Last week in Toronto it snowed, as is customary in April, but for the first time in the history of the city nobody howled with anger and disbelief. The sun began to set after 8:00 p.m., but no one celebrated. Where two weeks ago people hadn’t worn masks, last week we wore masks.

On TV in Toronto last week the only news was about COVID-19 and the only commercials were solemn oaths from various car manufacturers vowing to help us stay together, to get us through these difficult times, to provide flexible financing on a wide selection of new models. The supermarkets stopped playing music and instead aired eerie messages of encouragement as people dodged one another in the aisles. Last week the most common phrase in corporate communication officially changed from “in these unprecedented times” to “the new normal.” 

Things moved so quickly. The pandemic and lockdown have changed everything so completely, have played such strange games with our sense of time, that it’s important to pause, to try to document the moment. 

The Local’s pandemic issue tracks one week in Toronto, seven stories over seven days. It follows people across the city, from a downtown park where the homeless engage in a futile game of cat and mouse with the police to a quiet suburb to a virtual courtroom. It tells the stories of struggling personal support workers, teenagers in limbo, waiting to start their adult lives, and families struggling without Wi-Fi at a time when life itself seems to have moved online. 

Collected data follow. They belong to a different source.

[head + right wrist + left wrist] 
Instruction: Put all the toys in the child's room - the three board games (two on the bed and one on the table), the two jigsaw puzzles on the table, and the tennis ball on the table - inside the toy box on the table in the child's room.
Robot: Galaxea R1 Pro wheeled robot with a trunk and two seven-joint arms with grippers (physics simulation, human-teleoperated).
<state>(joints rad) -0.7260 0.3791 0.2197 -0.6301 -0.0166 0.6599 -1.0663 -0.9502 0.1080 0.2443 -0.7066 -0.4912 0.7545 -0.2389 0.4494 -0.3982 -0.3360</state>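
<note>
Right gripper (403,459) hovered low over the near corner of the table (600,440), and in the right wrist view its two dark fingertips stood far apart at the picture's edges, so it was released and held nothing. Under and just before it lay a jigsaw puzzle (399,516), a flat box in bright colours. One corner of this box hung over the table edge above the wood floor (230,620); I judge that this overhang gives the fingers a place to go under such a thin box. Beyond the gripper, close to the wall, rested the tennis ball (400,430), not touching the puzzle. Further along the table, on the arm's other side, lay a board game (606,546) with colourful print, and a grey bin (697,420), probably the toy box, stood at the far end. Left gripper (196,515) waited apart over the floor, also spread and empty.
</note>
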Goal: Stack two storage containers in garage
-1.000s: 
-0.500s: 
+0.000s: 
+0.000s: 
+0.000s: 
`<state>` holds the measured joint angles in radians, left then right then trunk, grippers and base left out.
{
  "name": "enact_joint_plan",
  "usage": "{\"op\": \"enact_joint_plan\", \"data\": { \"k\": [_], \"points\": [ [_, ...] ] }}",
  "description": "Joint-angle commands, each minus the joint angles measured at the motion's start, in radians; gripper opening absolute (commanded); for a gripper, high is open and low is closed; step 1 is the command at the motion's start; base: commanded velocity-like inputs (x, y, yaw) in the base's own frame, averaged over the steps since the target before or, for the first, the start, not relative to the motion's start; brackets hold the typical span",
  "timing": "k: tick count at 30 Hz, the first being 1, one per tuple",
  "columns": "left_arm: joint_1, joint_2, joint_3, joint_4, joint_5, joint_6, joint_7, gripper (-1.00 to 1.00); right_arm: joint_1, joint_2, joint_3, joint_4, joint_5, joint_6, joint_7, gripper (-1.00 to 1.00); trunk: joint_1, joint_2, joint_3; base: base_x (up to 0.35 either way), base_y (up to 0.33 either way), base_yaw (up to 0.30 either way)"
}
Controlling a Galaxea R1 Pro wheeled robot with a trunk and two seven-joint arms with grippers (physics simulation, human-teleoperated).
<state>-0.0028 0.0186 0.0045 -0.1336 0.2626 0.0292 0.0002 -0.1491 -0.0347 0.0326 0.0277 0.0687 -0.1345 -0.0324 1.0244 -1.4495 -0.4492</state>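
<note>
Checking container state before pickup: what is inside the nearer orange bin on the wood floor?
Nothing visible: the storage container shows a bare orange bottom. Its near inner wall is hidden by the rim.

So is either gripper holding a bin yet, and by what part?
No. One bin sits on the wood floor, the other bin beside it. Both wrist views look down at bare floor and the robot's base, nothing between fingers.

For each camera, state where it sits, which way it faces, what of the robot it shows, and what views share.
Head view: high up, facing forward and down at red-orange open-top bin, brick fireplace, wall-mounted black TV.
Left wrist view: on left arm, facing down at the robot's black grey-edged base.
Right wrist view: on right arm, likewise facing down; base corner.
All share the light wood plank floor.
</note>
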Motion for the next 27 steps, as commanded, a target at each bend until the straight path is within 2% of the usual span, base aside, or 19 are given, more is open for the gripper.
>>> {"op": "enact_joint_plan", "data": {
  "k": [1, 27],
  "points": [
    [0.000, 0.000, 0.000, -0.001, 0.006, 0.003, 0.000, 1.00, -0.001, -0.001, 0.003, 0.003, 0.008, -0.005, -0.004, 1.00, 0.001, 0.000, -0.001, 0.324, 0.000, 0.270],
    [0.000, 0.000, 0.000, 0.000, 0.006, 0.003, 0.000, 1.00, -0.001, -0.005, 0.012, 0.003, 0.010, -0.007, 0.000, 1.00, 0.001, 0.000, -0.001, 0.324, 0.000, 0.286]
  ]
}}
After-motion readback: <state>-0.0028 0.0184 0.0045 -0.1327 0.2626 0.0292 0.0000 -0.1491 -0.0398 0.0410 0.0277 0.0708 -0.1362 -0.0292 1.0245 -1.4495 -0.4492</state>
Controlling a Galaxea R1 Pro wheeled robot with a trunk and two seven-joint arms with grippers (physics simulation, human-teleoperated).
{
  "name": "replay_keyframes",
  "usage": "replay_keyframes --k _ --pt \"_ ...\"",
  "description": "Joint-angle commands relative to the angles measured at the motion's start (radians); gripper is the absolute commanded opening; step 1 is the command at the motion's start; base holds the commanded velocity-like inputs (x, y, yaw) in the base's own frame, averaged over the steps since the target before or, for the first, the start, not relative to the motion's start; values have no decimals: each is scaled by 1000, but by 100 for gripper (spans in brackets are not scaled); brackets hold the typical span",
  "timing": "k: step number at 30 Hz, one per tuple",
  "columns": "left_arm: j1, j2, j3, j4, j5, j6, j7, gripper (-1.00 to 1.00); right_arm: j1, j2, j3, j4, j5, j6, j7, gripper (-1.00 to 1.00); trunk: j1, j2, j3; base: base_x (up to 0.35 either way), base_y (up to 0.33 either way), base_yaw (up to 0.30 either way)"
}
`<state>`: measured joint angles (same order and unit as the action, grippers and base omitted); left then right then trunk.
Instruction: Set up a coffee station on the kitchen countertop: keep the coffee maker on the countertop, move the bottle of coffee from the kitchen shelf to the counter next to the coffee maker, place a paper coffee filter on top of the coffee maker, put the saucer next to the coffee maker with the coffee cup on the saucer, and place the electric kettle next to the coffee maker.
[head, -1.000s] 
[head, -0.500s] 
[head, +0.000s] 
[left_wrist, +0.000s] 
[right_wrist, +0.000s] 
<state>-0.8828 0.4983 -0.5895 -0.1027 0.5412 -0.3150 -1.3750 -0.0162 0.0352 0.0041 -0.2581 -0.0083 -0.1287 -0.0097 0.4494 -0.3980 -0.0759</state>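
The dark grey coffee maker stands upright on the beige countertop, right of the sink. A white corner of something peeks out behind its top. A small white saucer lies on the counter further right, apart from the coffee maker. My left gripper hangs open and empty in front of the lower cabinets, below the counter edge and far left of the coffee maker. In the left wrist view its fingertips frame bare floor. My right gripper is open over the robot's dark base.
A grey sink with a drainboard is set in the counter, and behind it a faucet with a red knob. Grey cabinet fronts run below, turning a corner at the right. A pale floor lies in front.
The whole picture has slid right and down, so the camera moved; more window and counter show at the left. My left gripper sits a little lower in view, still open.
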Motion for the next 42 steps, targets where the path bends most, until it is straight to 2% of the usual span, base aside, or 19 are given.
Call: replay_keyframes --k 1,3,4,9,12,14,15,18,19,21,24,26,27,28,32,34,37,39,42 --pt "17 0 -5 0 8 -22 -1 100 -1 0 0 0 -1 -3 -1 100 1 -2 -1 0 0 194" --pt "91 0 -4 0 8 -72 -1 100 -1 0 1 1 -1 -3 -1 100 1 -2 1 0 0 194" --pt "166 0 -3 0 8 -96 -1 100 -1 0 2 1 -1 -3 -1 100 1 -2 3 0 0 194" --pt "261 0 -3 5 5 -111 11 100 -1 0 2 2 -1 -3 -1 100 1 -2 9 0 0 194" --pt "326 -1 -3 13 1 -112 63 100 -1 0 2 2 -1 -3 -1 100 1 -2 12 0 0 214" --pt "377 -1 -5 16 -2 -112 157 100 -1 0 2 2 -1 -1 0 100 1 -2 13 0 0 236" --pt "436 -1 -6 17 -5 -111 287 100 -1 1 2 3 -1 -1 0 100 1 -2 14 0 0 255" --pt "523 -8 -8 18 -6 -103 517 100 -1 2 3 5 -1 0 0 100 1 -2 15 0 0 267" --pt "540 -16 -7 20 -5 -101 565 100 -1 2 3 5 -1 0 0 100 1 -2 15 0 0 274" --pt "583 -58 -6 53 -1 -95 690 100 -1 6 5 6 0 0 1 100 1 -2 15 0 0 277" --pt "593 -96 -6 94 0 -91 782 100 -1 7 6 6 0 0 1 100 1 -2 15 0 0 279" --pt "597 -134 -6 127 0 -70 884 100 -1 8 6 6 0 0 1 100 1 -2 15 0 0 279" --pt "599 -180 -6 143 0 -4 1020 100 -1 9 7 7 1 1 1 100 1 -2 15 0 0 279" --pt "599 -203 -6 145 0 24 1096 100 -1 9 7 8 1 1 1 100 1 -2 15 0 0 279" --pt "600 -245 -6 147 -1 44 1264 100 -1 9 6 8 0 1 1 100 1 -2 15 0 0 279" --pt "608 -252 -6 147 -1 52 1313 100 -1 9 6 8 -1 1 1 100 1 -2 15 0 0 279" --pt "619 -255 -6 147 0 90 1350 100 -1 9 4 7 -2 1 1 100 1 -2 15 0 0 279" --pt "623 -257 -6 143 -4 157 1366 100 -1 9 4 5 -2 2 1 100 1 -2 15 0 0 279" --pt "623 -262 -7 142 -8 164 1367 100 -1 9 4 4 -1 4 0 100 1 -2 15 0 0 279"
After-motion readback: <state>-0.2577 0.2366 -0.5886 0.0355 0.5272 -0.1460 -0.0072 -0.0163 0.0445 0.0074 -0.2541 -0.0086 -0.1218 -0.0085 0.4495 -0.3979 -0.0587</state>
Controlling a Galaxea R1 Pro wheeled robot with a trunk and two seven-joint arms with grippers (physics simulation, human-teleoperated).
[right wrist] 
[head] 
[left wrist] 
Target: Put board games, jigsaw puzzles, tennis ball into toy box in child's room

Together, the stories form a snapshot of a particular place and time during a global pandemic. They also capture a shift in feeling that seemed to coalesce last week in Toronto. 

In those first weeks—anxious and rattled—the pandemic had felt like a universal, personal cataclysm. We were all in this together, it was obvious. This pandemic touches all of us, everyone kept saying. 

Last week made clear what should have been obvious from the beginning: that the brunt of the cost of this pandemic will be paid by those who can least afford it. Last week the news from long-term care homes, where vulnerable Torontonians are cared for by vulnerable workers, was dire. After weeks of increasingly urgent warnings by advocates, nine homeless shelters were found to have COVID-19 cases. TTC bus drivers walked off the job over unsafe working conditions, food bank use soared, and payday lenders did brisk business. This pandemic touches all of us, but in the same way that a devastating flood touches all of us—destroying the low-lying areas first, washing away all that is precarious before those on the high ground feel the water. 

Last week in Toronto, as the first tentative positive signs emerged, it was tempting to expand our view—to think in months rather than days, to try to trace the curve past where it flattens to the point it sinks beneath the horizon. How does this end? What will the city look like when we return? When will we next hug our elderly family members, flag down a dim sum cart, feel the chlorinated cool of a public pool? 

Last week was too early for that kind of thinking and this week probably is too. The thing now is to stay focused on the days in front of us, to take the feeling of solidarity from those first weeks—the clarifying knowledge that our health and wellbeing depends on the wellbeing of the most vulnerable—and apply it to the places where the pandemic has revealed the cracks. The thing to do is to take it one week at a time.